My boss wants me to do a join on three tables, let's call them tableA
, tableB
, tableC
, which have respectively 74M, 3M and 75M rows.
In case it's useful, the query looks like this :
SELECT A.*,
C."needed_field"
FROM "tableA" A
INNER JOIN (SELECT "field_join_AB", "field_join_BC" FROM "tableB") B
ON A."field_join_AB" = B."field_join_AB"
INNER JOIN (SELECT "field_join_BC", "needed_field" FROM "tableC") C
ON B."field_join_BC" = C."field_join_BC"
When trying the query on Dataiku Data Science Studio
+ Vertica
, it seems to create temporary data to produce the output, which fills up the 1T of space on the server, bloating it.

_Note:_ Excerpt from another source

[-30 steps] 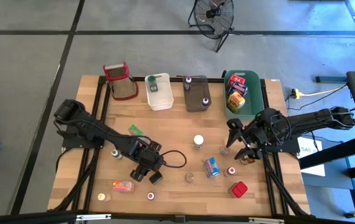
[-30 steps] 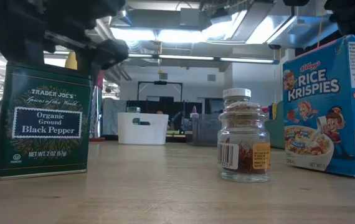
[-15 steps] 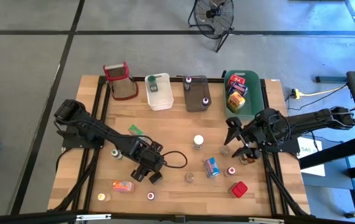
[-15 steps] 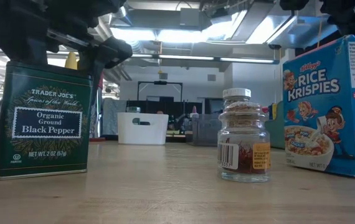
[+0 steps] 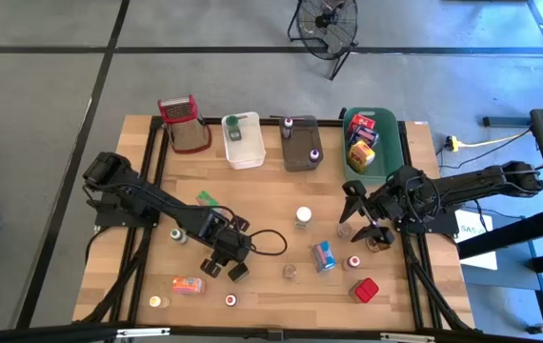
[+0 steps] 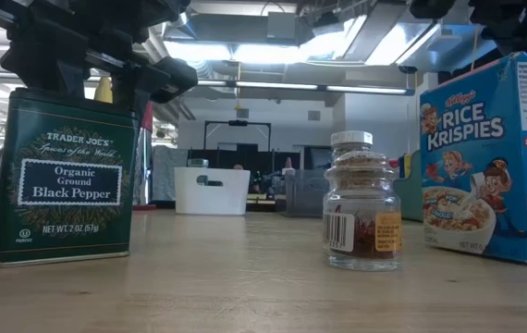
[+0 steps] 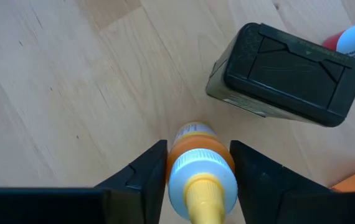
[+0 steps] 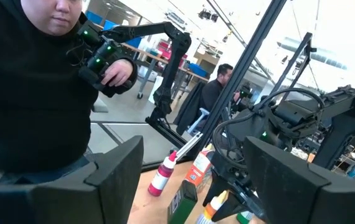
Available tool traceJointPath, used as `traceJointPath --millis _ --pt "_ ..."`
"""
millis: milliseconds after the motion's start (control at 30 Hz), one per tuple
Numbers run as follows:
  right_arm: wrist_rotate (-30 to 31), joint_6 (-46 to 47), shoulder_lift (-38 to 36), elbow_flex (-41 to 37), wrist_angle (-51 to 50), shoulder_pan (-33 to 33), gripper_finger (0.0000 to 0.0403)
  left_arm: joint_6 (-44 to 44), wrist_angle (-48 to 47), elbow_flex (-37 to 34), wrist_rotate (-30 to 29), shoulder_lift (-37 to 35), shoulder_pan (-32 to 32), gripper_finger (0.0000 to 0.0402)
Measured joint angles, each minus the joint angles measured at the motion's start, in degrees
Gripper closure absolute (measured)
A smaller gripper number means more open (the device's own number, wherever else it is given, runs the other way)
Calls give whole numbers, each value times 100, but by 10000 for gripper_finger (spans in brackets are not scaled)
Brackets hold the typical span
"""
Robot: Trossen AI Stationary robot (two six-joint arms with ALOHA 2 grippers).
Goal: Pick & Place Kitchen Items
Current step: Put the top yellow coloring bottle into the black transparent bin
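The left claw [image 7: 196, 168] hangs low over the wooden bench [image 5: 262, 200], its two dark fingers [image 7: 141, 174] set on either side of a small upright bottle with an orange body, white collar and yellow nozzle [image 7: 196, 165], the fingers close against its sides though I cannot tell whether they press it; just beside that bottle stands a dark green rectangular tin of black pepper [image 7: 286, 74]; in the low view the same tin [image 6: 65, 176] stands under the left arm, with a small glass spice jar with a white cap [image 6: 361, 203] and a blue cereal box [image 6: 495, 157] further along from the tin; the right claw [image 5: 362, 214] waits across the bench from the tin, fingers spread apart and holding nothing, near a green tub [image 5: 372, 143] holding small boxes; a person in a black top [image 8: 34, 81] stands beyond the bench.
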Motion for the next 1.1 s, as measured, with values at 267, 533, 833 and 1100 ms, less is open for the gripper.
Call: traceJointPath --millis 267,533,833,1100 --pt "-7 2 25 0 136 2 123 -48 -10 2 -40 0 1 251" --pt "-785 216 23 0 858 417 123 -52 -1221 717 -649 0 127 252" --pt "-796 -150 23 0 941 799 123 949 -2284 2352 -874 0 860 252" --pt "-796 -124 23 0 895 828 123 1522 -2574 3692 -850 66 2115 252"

My boss doesn't know much about SQL, so he doesn't understand that in the worst case scenario, it can produce a table with 74M*3M*75M = 1.6*10^19 rows, possibly being the problem here (and I'm brand new and I don't know the data yet, so I don't know if the query is likely to produce that many rows or not).
Therefore I would like to know if I have a way of knowing beforehand how many rows will be produced : if I did a COUNT()
, such as this, for instance :
SELECT COUNT(*)
FROM "tableA" A
INNER JOIN (SELECT "field_join_AB", "field_join_BC" FROM "tableB") B
ON A."field_join_AB" = B."field_join_AB"
INNER JOIN (SELECT "field_join_BC", "needed_field" FROM "tableC") C
ON B."field_join_BC" = C."field_join_BC"
Does the underlying engine produces the whole dataset, and then counts it ? (which would mean I can't count it beforehand, at least not that way).
Or is it possible that a COUNT()
gives me a result ? (because it's not building the dataset but working it out some other way)
(NB : I am currently testing it, but the count has been running for 35mn now)